In its just released “US Solar Market Insights” report, SEIA and GTM show that solar grew 13% year over year, but registered a 37% quarter over quarter decrease (last quarter was the largest ever), and that 55% of all new generating capacity added last quarter came from solar, the second quarter solar registered the largest share of new plants. Commercial grew 49% year over year, representing 1/5 of the 2.5 MW added.
In the face of 30% tariffs imposed by the Trump Administration, GTM forecasts flat growth for the next two years, rather than the previously anticipated decline, followed by healthy rebound in residential PV in 2021; while the commercial, non residential segments are expected to hold through 2020.
California’s new mandate to install solar on all new homes starting in 2020 will add 800 Megawatt to the demand.
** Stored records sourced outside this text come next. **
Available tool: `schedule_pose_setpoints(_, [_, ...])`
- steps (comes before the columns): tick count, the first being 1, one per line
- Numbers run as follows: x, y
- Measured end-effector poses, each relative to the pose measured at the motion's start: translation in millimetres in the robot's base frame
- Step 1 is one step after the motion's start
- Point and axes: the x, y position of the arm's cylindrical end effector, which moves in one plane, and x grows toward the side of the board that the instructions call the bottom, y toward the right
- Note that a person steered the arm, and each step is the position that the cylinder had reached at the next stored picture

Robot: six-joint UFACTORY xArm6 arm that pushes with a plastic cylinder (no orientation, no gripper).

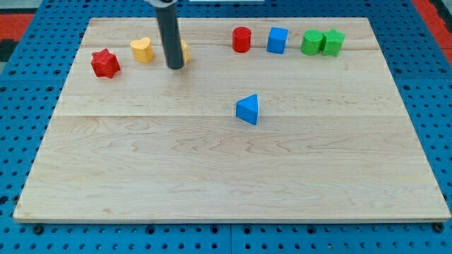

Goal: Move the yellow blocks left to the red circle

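Observation:
A yellow heart-shaped block [142,50] lies near the view's top left. A second yellow block [184,51] sits just to its right, mostly hidden behind my rod, so its shape cannot be made out. My tip [175,66] rests on the board between them, touching or nearly touching the hidden yellow block's left side. The red circle, a red cylinder [241,39], stands to the view's right of both yellow blocks, near the top edge.
A red star block [105,63] lies at the far left. A blue cube [277,40], a green cylinder-like block [311,42] and a green star block [333,42] line the top right. A blue triangle [248,109] sits mid-board. The wooden board [226,176] rests on blue pegboard.

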Motion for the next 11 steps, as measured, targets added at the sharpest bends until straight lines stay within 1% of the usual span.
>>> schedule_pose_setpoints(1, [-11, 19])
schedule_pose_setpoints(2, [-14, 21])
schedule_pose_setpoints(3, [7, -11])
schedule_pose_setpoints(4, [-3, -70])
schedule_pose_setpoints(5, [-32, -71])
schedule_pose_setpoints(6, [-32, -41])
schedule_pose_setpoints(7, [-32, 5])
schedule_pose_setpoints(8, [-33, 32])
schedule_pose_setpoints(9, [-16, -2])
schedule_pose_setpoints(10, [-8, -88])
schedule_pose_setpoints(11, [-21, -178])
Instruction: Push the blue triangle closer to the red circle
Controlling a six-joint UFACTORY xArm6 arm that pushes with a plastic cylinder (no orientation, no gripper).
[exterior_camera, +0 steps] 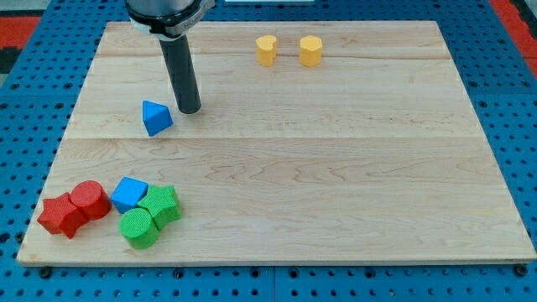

And while California remains the undisputed national leader in solar capacity, the report shows Florida jumping to second position this quarter, despite a difficult political environment for solar, followed by NY and Arkansas.
This bodes well for the US industry, customers remain committed to sustainable energy, whether corporate or residential.
Given the anticipated temporary glut in China, and the volume increases to satisfy India’s new goals, prices of modules will continue to go down at the same annual 5-6% rate effectively offsetting the negative impact of tariffs. And given the mid-market’s waking interest in storage plus solar, the new forecast of 10.8GW for the year will be met before December.
More corporations and institutions are adopting ambitious renewables target for their energy mix, more consumers are switching to EV’s; the transition continues.